If her BS does contact you for further information, Be truthful to him and give him the information that he asks. He is sorting out his mind. 
One day at a time.


----------



## DownByTheRiver (Jul 2, 2020)

I would just disappear.


----------



## sokillme (Jun 10, 2016)

Peter/ said:


> Oh he knows, turned up at my hotel on Friday night, he must have followed her, I had a box of condoms, a hot Chinese and a bottle of wine, had a great time planned it went South big style and I am not happy about the way this has panned out.


What's left to do them, move on.

You realize just because you are the other man doesn't mean this women is just like all the other women who burned you in the past right? Same exact kind of women. What position exactly? It's the same as before, you hooked up with an asshole.

The tables didn't turn you switched chairs at the table. Same table.

Maybe you need to check your picker.


----------



## ABHale (Jan 3, 2016)

If you message him, I would just let him know that you asked if she was in a relationship. That she said that she wasn’t.


----------



## SunCMars (Feb 29, 2016)

You should take your licks and leave.

It's no different.

Its the same as before, only now you can't go back for more pleasant licks.

.........................................................................

Live and learn, and grin.
And, thank your stars that you did not get shot.


_King Brian-_


----------



## MattMatt (May 19, 2012)

Hopefully you didn't have time to fall for her?

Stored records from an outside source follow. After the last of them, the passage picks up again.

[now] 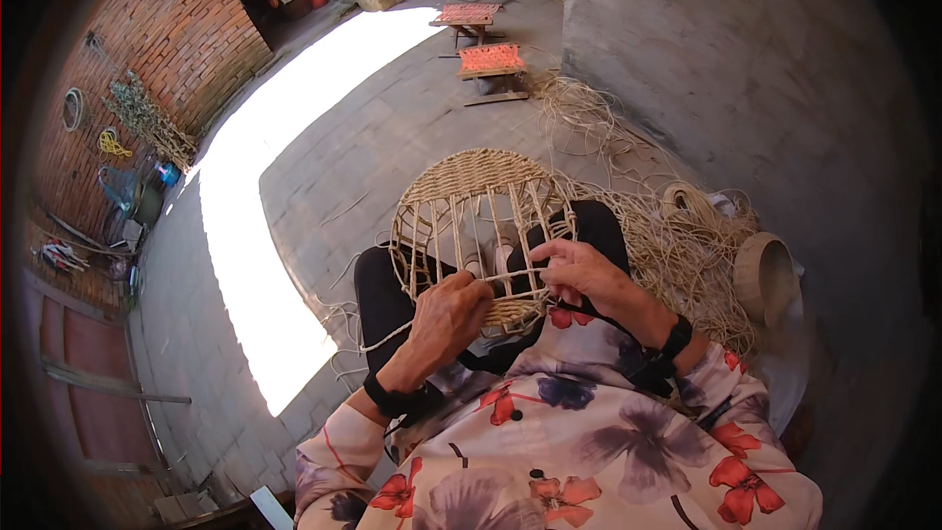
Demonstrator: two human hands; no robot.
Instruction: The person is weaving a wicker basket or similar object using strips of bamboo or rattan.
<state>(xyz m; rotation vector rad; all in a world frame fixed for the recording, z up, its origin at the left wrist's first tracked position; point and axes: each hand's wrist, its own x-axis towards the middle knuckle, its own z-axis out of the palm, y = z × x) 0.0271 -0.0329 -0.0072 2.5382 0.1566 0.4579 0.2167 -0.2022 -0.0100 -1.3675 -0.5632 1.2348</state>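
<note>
A round, half-woven straw basket frame (481,211) with bare upright ribs rests on my lap, tilted toward me. My left hand (446,314) grips its lower rim and pinches a pale straw strand (510,277) that runs across the ribs. My right hand (579,273) holds the same strand at the frame's right side, fingers closed on it. A loose end of straw (378,342) trails down to the left from my left hand.
A heap of loose straw (677,245) lies at my right, with a finished small woven basket (763,275) beside it. Two low stools with woven seats (491,64) stand farther off on the paved floor. A concrete wall (746,69) rises at right, a brick wall (167,39) at left.
</note>
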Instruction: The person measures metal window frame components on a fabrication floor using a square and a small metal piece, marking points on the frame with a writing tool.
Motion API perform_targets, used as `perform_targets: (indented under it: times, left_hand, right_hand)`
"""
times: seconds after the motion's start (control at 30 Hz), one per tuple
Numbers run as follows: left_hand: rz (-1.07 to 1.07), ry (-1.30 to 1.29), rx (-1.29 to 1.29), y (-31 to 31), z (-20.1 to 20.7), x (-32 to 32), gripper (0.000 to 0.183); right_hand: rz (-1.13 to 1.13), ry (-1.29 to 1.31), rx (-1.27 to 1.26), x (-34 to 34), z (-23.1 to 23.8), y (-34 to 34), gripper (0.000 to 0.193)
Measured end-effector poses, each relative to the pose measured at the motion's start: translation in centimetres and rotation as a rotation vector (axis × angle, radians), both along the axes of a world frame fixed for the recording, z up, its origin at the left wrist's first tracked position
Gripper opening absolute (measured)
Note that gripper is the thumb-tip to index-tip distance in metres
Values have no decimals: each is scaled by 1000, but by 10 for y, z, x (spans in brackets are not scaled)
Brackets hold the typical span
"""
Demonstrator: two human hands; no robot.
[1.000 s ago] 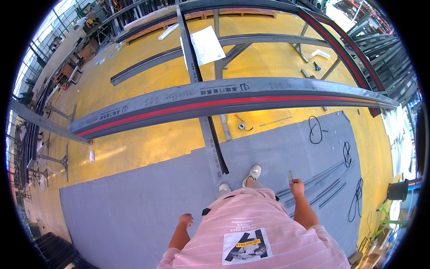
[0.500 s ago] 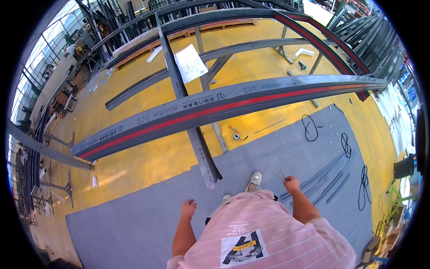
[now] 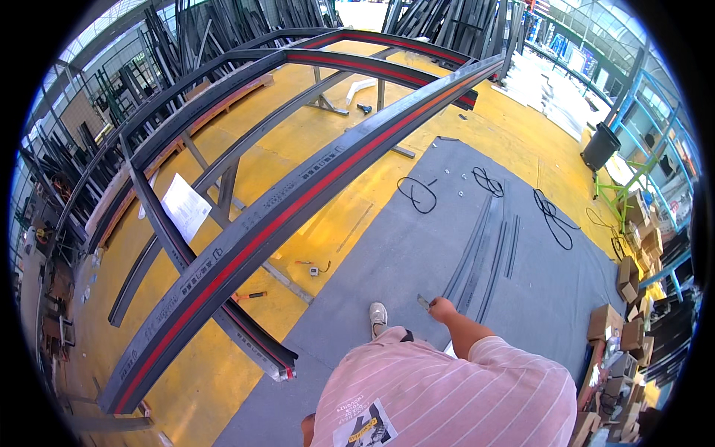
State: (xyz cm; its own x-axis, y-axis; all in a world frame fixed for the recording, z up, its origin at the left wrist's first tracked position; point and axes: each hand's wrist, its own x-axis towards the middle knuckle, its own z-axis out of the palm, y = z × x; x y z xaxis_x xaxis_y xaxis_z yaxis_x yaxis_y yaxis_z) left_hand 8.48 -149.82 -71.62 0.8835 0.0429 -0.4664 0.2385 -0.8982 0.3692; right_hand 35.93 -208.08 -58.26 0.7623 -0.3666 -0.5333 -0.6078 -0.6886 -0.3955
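My right hand (image 3: 443,310) is closed on a small flat metal piece (image 3: 424,301), which sticks out past the fingers over the grey mat. Its exact kind is too small to make out. Several long dark strips (image 3: 471,276) lie on the mat just beyond that hand. Of my left arm (image 3: 307,428) only a bit of skin shows at the lower edge; the hand is out of sight. A large frame of dark profiles with red stripes stands on my left, its long near profile (image 3: 298,197) running diagonally. A crossing profile (image 3: 253,339) ends close to my left side.
Coiled black cords (image 3: 555,220) lie on the grey mat (image 3: 402,253). A tape measure (image 3: 313,271) and an orange-handled tool (image 3: 249,296) are on the yellow floor under the frame. A paper sheet (image 3: 185,208) rests on the frame. Cardboard boxes (image 3: 607,322) and a black bin (image 3: 600,145) stand right.
My view has turned to the right, so the frame now slants and more boxes show. My left hand has gone out of view. The right hand still holds the flat metal piece.
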Motion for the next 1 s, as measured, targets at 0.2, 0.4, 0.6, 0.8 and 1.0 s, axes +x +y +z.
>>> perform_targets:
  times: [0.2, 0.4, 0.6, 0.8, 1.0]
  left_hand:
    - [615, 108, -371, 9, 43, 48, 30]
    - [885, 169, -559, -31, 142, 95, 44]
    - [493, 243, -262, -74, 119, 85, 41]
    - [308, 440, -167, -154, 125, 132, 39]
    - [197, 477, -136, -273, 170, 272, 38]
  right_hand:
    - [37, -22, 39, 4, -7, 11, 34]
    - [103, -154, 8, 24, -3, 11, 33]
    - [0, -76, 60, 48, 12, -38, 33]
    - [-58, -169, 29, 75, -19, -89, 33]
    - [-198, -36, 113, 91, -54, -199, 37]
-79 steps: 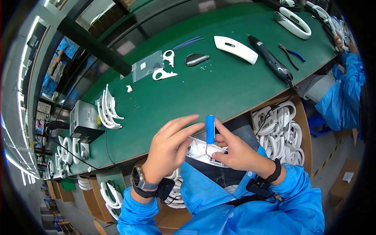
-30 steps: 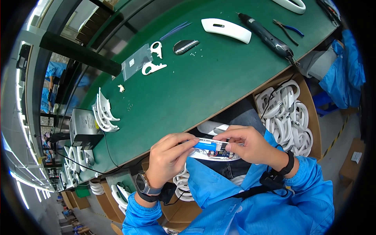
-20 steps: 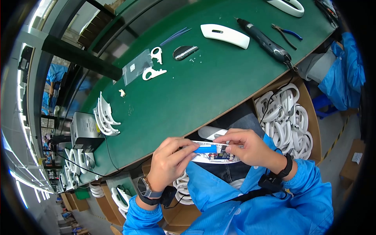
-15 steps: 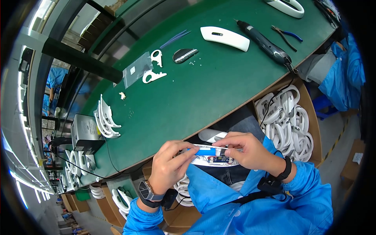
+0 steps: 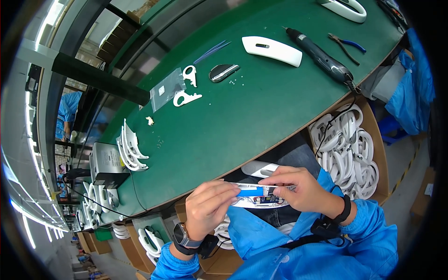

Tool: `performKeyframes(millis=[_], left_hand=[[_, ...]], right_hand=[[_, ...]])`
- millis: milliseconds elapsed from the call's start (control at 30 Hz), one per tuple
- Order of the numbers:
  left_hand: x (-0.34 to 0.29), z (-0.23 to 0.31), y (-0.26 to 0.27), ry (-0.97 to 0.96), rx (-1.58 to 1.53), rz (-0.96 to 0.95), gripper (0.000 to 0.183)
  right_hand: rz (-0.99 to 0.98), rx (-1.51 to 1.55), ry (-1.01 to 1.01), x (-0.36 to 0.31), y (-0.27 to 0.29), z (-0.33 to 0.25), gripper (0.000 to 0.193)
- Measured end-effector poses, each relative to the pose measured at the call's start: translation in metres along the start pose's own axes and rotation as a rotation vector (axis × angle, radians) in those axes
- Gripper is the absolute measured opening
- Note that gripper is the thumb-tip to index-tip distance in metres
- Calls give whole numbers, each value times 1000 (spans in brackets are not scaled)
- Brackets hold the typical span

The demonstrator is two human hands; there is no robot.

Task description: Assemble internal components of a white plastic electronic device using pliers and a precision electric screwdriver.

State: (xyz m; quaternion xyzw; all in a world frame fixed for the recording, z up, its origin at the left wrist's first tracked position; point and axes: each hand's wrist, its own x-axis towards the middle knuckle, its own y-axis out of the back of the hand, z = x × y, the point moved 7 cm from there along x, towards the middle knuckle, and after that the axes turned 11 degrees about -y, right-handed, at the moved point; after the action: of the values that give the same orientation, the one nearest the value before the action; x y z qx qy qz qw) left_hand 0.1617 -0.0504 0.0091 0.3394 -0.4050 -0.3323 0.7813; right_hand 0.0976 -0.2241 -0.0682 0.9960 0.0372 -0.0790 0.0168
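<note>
Over my lap, a white plastic housing [image 5: 246, 204] lies open side up, held between both hands. Inside it are a blue cylindrical battery [image 5: 250, 192] and a small circuit board [image 5: 266, 199] with thin wires. My left hand [image 5: 209, 209] pinches the housing's left end, its fingers over the edge by the battery. With thumb and fingertips, my right hand [image 5: 305, 189] grips the other end, beside the board. Just beyond the hands, at the bench edge, rests a white and grey handle-shaped part [image 5: 258, 168].
On the green bench [image 5: 219, 130] lie a black electric screwdriver [image 5: 322, 58], a white curved cover [image 5: 273, 51], pliers [image 5: 349, 45], a dark oval part [image 5: 223, 73] and a plastic bag [image 5: 167, 91]. Curved white shells [image 5: 128, 144] stand left. A cardboard box [image 5: 379, 140] of white parts sits right.
The view has shifted slightly, so the bench things sit a little lower and further right. Both hands keep hold of the housing; the right fingers have moved slightly over its edge.
</note>
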Motion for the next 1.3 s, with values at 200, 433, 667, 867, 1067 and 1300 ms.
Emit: performKeyframes(millis=[200, 433, 667, 867, 1067, 1300], left_hand=[[-3, -5, 0, 71, -95, 5, 21], [-10, -12, 1, 145, -183, 36, 15], [-9, -20, 1, 288, -255, 30, 14], [-5, -11, 0, 174, -171, -10, 18], [-4, 2, 1, 80, -53, 26, 22], [-9, 10, 4, -1, 73, 6, 27]], right_hand=[[-4, 17, 12, -2, -2, -1, 33], [20, 18, 53, -2, -4, -3, 32], [38, -20, 27, 1, -3, -5, 33], [45, -9, 46, 0, -2, -7, 33], [33, -11, 30, -2, -5, -8, 33], [30, -21, 40, -2, -6, -9, 32]])
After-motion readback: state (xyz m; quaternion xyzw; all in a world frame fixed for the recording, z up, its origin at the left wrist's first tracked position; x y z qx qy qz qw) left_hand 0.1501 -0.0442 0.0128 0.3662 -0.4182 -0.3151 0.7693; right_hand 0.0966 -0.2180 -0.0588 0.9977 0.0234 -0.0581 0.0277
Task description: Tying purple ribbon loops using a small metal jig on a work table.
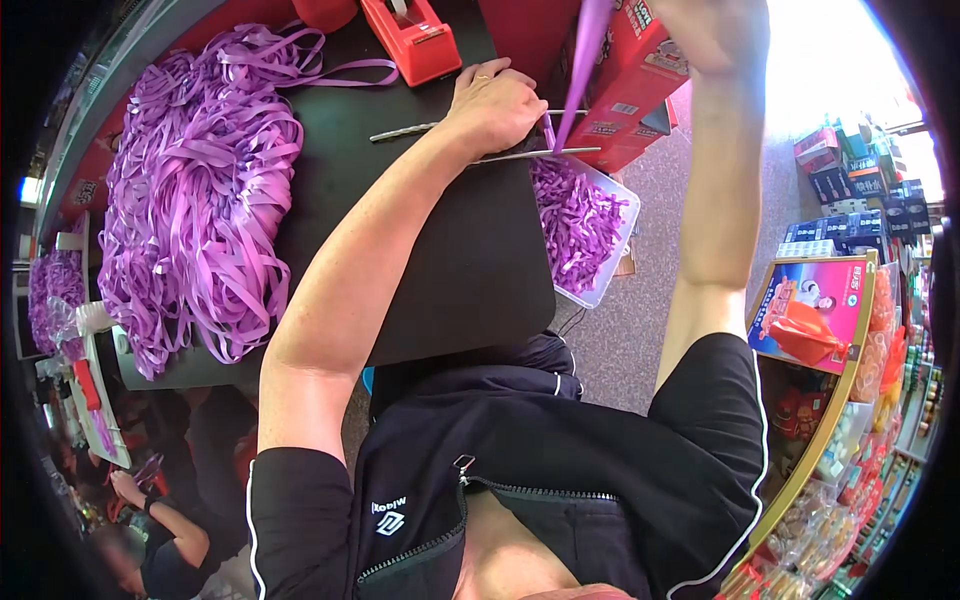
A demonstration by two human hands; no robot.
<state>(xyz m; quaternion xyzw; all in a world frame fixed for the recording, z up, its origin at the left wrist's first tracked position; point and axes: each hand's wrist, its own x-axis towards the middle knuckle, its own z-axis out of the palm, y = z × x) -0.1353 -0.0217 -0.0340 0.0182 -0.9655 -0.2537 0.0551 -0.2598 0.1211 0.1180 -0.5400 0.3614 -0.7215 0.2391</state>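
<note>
My left hand [497,108] is over the far right side of the black table, fingers curled down and closed. A short piece of purple ribbon comes out by its thumb. Two thin metal rods [535,154] lie at this hand, one partly hidden beneath it. A strand of purple ribbon [583,70] stretches from the rods up past the top edge. My right hand [712,30] is raised at the top right, blurred and cut off, so its fingers cannot be made out. Right of the table edge, a white plastic bin [628,215] holds many short purple ribbon pieces.
A large heap of purple ribbon [200,190] covers the left of the black table [450,290]. A red tape dispenser [415,45] stands at the far edge. Red boxes [630,95] are stacked beyond the bin. Shelves of packaged goods line the right; another person [170,540] sits lower left.
</note>
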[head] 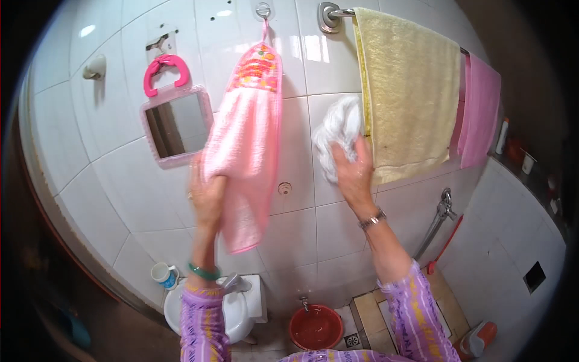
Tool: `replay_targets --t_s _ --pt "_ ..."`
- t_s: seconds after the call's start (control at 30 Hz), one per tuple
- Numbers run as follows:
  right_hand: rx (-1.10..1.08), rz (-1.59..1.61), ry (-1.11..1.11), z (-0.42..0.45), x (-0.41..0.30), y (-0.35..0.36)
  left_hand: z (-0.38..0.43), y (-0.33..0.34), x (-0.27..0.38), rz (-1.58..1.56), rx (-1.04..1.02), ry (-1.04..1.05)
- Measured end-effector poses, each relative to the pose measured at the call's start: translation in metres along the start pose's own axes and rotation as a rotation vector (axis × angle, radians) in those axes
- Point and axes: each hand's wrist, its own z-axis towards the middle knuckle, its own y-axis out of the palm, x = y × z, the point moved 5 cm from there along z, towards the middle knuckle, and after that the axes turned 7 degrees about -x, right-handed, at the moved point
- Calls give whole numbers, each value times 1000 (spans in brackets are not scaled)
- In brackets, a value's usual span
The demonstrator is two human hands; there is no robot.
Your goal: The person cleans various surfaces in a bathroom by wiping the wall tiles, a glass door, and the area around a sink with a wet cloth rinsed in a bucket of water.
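A pink hand towel [244,131] with a patterned top hangs by its loop from a wall hook [263,10]. My left hand [209,192] is at its left edge, a fold of the towel between thumb and fingers; the fingertips are partly hidden and blurred. My right hand [354,174] presses a bunched white cloth [337,135] near the tiled wall, just left of a yellow towel [409,90] on a metal rail. A pink cloth [481,108] hangs farther right on that rail.
A pink-framed mirror [177,126] hangs at left. Below are a white washbasin [239,312], a mug [165,276] and a red basin [316,328] under a tap [305,304]. At right are a metal pipe valve [445,210] and a ledge [520,176] with bottles.
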Motion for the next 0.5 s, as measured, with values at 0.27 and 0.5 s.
replay_targets --t_s 0.27,0.5 --pt "-169 -465 -572 49 -16 134 9 -42 38 -24 -117 -111" --pt "317 -697 -669 128 37 2 13 -56 15 135 -235 -162"
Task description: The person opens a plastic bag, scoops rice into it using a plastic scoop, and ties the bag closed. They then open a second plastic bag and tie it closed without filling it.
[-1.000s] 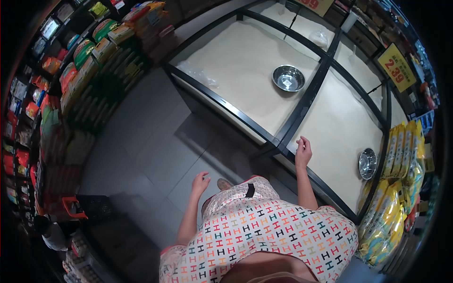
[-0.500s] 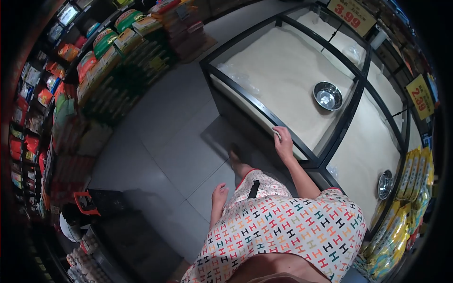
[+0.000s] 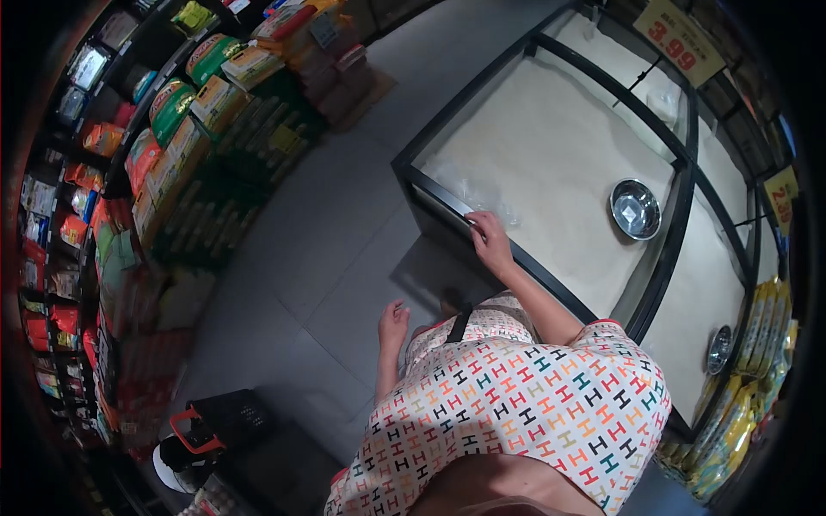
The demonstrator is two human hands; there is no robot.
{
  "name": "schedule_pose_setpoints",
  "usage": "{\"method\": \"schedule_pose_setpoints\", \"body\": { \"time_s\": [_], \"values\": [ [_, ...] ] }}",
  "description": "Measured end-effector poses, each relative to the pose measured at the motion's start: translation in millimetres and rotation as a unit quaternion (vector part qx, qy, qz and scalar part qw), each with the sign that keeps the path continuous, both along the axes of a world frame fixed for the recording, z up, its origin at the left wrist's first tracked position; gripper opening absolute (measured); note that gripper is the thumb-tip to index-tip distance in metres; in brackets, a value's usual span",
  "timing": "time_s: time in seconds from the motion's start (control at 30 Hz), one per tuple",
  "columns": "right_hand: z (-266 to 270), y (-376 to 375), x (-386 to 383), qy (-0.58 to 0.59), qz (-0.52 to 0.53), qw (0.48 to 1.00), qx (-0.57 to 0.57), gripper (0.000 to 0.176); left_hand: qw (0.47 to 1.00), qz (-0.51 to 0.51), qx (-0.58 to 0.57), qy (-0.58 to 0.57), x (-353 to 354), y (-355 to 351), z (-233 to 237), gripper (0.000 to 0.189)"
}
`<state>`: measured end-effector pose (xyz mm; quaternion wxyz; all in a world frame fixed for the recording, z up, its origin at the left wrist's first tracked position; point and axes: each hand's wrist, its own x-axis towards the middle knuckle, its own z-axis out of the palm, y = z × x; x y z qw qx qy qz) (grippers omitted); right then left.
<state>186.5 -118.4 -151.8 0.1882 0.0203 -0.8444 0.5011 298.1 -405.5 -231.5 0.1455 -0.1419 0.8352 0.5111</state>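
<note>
My right hand (image 3: 490, 242) rests at the black front rail (image 3: 551, 286) of a large bin, fingers loosely bent over the edge and no object in them. Pale grain (image 3: 551, 155), perhaps rice, fills this bin. Just beyond my fingertips, clear plastic bags (image 3: 482, 196) lie on the grain. A shiny steel bowl (image 3: 635, 209) sits farther right on the same heap. Down at my side hangs my left hand (image 3: 393, 325), empty, its fingers loosely curled and apart, above the grey floor.
A second bin section at right holds another steel bowl (image 3: 719, 349). Yellow packages (image 3: 757, 344) stand beside it. Price signs (image 3: 679, 39) rise behind. Stacked bags (image 3: 172, 105) and shelves line the left. A black basket with an orange handle (image 3: 232, 417) stands lower left.
My right hand has shifted along the rail toward the plastic bags. My view has moved, so the bins sit farther right and the basket shows more fully. My left hand still hangs empty.
</note>
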Motion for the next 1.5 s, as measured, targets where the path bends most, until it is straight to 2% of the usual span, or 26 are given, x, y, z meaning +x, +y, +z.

So move on.


----------



## Tdbo (Sep 8, 2019)

If Husband already knows, just get out of Dodge.
Lick your wounds and vet your conquests better in the future.


----------



## ConanHub (Aug 9, 2013)

You are some kind of magnet.....


----------



## LosingHim (Oct 20, 2015)

Honestly, I would just apologize, let it be known you thought she was single and ask if there was anything he'd like to know. Cheaters love to lie and minimize the truth. Offering to let him KNOW the truth might be the only way he really gets to know what his wife was up to. I know many won't agree. I had the opportunity to speak to my husbands AP on the phone for 2 hours. I know she didn't tell me everything. Seemed she was pretty open about most things, but cagey about others. But I got WAY more from her then my husband would tell me.


----------



## phillybeffandswiss (Jan 20, 2013)

There is nothing to defend, what happened was wrong. You have no fault and no need to explain or apologize IMO. That’s your ego and pride talking, because you got burned again. You have everything to lose and nothing to gain, but pettiness and drama. Always remember, men can act a fool and you have no idea what she has spun to make you the bad guy. 

End all contact with her now, on all platforms,


----------



## oldshirt (Apr 1, 2017)

He already knows she’s cheating and he’s a dude so he understands other dudes get’n some tail when the opportunity presents itself. 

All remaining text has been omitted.